A 10 per cent deterioration in the value of the major currencies shown above in relation to GBP would result in a reduction in the Group's consolidated equity holders' funds of £1,810 million (2006: £1,007 million), and a similar decline in the average exchange rates for the year (as set out in note 2) would have led to a reduction in Adjusted operating profit of £146 million (2006: £133 million).

(f) Liquidity risk
Liquidity risk is the risk that cash may not be available to pay obligations when due at a reasonable cost. Ultimate responsibility for liquidity risk management rests with the Board of Directors, which has built an appropriate liquidity risk management framework for the management of the Group's short, medium and long-term funding and liquidity management requirements. The Group manages liquidity by maintaining adequate reserves, banking facilities and continuously monitoring forecast and actual cash flows and matching the maturity profiles of financial assets and liabilities. Individual businesses separately maintain and manage their local liquidity requirements according to their business needs, within the overall liquidity framework established by Old Mutual plc.

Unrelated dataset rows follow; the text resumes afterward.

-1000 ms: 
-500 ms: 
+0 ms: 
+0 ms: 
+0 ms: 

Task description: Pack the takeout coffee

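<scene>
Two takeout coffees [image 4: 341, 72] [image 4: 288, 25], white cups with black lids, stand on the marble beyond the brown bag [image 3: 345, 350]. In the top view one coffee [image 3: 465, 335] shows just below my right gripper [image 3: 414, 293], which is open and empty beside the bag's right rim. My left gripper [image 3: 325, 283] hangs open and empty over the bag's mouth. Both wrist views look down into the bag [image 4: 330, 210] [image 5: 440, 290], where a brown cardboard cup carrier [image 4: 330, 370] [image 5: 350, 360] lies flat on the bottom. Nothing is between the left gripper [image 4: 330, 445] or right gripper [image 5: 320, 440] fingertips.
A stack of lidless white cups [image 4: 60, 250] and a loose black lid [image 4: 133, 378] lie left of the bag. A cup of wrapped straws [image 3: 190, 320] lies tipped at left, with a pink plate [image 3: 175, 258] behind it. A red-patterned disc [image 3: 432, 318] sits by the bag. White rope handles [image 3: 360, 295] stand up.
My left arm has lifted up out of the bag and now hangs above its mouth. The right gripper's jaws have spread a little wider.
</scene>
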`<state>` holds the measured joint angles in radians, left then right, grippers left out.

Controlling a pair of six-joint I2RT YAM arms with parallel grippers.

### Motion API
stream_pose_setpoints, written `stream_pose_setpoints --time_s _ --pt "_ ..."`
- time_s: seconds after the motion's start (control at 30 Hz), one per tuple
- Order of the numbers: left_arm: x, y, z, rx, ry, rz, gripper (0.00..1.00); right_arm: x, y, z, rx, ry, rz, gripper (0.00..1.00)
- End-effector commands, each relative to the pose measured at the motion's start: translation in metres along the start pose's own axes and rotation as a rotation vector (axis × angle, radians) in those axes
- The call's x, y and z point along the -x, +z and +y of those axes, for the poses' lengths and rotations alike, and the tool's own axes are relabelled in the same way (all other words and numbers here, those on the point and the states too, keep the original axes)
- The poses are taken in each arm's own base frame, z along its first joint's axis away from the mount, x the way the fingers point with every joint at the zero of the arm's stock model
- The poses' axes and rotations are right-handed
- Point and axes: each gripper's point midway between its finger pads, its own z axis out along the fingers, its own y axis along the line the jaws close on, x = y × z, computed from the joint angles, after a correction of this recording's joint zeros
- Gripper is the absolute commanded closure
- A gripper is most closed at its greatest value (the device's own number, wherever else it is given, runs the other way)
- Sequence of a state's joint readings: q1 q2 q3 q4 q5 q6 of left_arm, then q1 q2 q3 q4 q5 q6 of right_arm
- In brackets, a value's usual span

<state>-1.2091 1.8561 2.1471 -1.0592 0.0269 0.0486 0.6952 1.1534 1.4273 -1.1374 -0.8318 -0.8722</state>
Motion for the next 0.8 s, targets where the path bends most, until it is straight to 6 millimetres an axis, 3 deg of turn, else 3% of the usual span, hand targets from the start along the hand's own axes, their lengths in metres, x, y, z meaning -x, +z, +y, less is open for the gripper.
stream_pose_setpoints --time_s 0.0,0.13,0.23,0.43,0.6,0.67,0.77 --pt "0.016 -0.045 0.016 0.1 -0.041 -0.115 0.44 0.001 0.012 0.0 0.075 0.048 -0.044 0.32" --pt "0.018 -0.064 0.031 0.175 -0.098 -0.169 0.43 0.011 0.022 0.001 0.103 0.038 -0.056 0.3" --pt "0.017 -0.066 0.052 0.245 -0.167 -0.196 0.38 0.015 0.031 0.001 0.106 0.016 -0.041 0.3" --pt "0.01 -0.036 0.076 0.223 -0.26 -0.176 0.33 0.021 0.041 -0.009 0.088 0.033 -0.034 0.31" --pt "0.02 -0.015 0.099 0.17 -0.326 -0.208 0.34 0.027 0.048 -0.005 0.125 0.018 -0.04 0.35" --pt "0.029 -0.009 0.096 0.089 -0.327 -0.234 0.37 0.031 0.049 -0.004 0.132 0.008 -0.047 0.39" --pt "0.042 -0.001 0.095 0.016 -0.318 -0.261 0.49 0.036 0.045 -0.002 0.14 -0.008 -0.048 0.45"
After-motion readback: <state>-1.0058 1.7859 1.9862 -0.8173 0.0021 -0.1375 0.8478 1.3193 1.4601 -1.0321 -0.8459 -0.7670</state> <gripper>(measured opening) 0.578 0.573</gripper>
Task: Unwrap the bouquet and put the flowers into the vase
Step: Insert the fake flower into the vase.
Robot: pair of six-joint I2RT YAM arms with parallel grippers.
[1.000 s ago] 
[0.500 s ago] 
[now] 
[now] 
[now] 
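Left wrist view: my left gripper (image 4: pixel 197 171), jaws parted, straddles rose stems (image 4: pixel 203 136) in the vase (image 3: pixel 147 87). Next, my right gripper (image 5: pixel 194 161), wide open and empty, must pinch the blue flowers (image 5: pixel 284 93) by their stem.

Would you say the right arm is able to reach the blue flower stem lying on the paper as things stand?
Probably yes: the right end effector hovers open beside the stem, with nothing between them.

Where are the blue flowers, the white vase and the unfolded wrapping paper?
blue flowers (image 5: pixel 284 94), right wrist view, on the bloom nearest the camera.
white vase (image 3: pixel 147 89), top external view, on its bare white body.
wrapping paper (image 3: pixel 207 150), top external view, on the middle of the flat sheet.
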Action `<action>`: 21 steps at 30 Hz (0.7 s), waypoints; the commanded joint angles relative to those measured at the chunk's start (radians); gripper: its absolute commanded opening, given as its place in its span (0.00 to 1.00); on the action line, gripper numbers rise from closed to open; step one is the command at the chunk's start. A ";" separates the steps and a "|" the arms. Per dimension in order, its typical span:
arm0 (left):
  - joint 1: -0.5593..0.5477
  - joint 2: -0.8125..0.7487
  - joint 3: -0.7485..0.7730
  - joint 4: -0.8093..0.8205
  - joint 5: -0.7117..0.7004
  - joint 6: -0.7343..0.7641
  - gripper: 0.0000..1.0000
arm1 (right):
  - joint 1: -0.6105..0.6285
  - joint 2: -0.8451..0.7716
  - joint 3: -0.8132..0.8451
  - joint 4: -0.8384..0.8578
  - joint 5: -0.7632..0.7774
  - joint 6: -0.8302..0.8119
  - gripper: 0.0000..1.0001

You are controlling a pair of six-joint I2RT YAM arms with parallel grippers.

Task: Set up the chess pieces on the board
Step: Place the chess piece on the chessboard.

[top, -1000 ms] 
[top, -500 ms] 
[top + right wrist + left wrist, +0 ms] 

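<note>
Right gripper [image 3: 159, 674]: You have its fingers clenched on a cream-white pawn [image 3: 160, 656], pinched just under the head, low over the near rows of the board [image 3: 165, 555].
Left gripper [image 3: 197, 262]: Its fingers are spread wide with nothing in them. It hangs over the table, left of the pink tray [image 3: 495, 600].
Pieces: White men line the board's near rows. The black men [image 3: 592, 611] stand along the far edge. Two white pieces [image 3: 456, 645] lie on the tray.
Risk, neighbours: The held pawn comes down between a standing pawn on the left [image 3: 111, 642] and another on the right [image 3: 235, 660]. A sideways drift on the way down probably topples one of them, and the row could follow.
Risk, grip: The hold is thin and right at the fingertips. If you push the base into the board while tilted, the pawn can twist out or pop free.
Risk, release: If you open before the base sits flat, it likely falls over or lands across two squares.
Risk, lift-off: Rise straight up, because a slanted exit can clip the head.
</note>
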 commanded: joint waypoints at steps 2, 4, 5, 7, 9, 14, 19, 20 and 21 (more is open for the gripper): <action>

The contractual maturities of the Group's financial liabilities are set out in the appropriate notes to the financial statements.

(g) Fiduciary activities
The Group provides custody, trustee, corporate administration, and investment management and advisory services to third parties that involve the Group making allocation and purchase and sale decisions in relation to a wide range of financial instruments. Those assets that are held in a fiduciary capacity are not included in these financial statements. Some of these arrangements involve the Group accepting targets for benchmark levels of returns for the assets under the Group's care. These services give rise to the risk that the Group will be accused of misadministration or under-performance. Total funds under management are disclosed in note 3(iv).